* EXERCISE INSTRUCTIONS: In the records below, find the line with "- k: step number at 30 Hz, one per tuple" and the line with "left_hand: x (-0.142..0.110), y"; return exactly those lines and every line between them.

*** Opening SUPPLIED INFORMATION ***

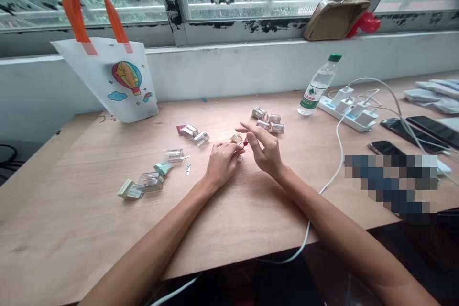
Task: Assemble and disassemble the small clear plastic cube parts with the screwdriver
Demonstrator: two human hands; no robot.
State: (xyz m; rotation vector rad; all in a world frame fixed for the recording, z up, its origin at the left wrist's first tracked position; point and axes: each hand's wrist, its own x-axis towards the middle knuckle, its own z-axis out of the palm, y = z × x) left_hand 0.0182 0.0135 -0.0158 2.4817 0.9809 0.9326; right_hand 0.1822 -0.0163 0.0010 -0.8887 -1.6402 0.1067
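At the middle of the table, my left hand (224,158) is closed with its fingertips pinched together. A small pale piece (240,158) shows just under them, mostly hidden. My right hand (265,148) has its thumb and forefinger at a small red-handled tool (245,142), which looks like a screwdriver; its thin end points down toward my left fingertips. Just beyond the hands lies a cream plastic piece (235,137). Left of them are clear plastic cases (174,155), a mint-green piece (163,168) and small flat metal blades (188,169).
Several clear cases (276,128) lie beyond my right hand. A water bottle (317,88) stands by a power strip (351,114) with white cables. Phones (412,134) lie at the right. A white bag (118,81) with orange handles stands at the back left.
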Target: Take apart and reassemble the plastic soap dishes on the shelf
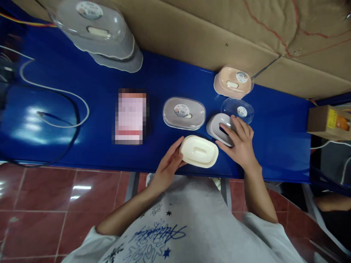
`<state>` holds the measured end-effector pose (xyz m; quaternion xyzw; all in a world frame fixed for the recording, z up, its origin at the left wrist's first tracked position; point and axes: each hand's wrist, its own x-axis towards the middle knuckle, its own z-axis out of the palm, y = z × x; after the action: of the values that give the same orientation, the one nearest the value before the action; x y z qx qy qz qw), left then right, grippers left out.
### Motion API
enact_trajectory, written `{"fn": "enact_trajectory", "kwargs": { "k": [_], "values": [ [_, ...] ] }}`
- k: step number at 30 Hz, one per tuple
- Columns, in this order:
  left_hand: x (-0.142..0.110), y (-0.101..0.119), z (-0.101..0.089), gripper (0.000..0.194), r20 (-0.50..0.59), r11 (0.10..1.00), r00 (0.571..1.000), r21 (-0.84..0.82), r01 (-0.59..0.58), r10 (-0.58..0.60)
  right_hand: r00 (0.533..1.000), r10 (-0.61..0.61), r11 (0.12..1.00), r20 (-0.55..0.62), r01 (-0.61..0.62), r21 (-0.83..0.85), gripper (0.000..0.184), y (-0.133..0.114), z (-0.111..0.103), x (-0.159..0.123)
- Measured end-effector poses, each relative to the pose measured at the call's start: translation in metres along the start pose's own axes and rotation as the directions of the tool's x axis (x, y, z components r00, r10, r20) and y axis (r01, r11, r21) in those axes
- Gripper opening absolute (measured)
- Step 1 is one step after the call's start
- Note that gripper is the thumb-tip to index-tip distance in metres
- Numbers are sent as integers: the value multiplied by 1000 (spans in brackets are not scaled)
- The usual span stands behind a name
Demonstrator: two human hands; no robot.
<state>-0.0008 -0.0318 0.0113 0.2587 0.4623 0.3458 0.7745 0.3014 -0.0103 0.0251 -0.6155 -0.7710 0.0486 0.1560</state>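
Observation:
My left hand (170,160) is closed around the left end of a cream oval plastic tray (199,151) with a raised bar in its middle, near the table's front edge. Just right of it, my right hand (241,140) grips a grey oval plastic shell (215,126) with a dark slot in its top; the fingers lie over its right side. A clear oval cover (230,106) with a round label lies behind that shell, partly hidden by the fingers. Farther left sits a grey oval box (170,113) under a clear labelled cover.
A peach oval box (223,83) stands at the back by the cardboard boxes (192,44). Grey boxes (115,45) are stacked at back left. A blurred pink-white item (130,117) and a white cable (63,90) lie leftward on the blue table (279,146). Another person's arm (331,202) shows at right.

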Motion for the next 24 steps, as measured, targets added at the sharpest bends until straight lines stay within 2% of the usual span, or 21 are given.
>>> {"fn": "enact_trajectory", "kwargs": {
  "k": [3, 5, 7, 9, 11, 14, 18, 21, 24],
  "values": [
    [-1, 0, -1, 61, 29, 948, 979, 243, -204, 204, 999, -34, 999, 31, 33, 10, 69, -4, 2, 4],
    [1, -2, 1, 61, 105, 838, 931, 410, -361, 349, 998, -65, 996, 9, 65, 65, 69, -13, 2, 2],
    [3, -5, 3, 65, 189, 716, 886, 529, -455, 423, 993, -113, 985, -24, 116, 126, 66, -25, 2, -3],
    [3, -8, 6, 67, 245, 637, 861, 589, -498, 446, 984, -176, 971, -39, 180, 155, 64, -37, 4, -9],
    [3, -9, 8, 66, 281, 584, 839, 614, -531, 467, 973, -226, 960, -45, 230, 160, 59, -48, 5, -15],
    [1, -5, 7, 60, 277, 517, 803, 646, -562, 528, 967, -232, 955, -108, 248, 166, 41, -53, 5, -18],
    [-2, 6, 0, 37, 214, 480, 735, 635, -605, 643, 948, -175, 969, -267, 214, 123, 10, -34, -10, -1],
    [-4, 12, -8, 21, 207, 486, 692, 576, -657, 691, 936, -103, 989, -337, 131, 62, 11, -11, -30, 29],
    [-4, 12, -11, 29, 241, 447, 643, 545, -709, 727, 958, -78, 997, -275, 76, -17, 28, 2, -46, 64]
  ]
}}
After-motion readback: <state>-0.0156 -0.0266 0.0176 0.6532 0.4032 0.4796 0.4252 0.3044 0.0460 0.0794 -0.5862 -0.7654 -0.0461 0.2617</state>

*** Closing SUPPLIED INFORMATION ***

* EXERCISE OUTPUT:
- k: step number at 30 Hz, one per tuple
- Columns, in this order:
  left_hand: x (-0.142..0.110), y (-0.101..0.119), z (-0.101..0.089), gripper (0.000..0.194), r20 (-0.50..0.59), r11 (0.10..1.00), r00 (0.571..1.000), r21 (-0.84..0.82), r01 (-0.59..0.58), r10 (-0.58..0.60)

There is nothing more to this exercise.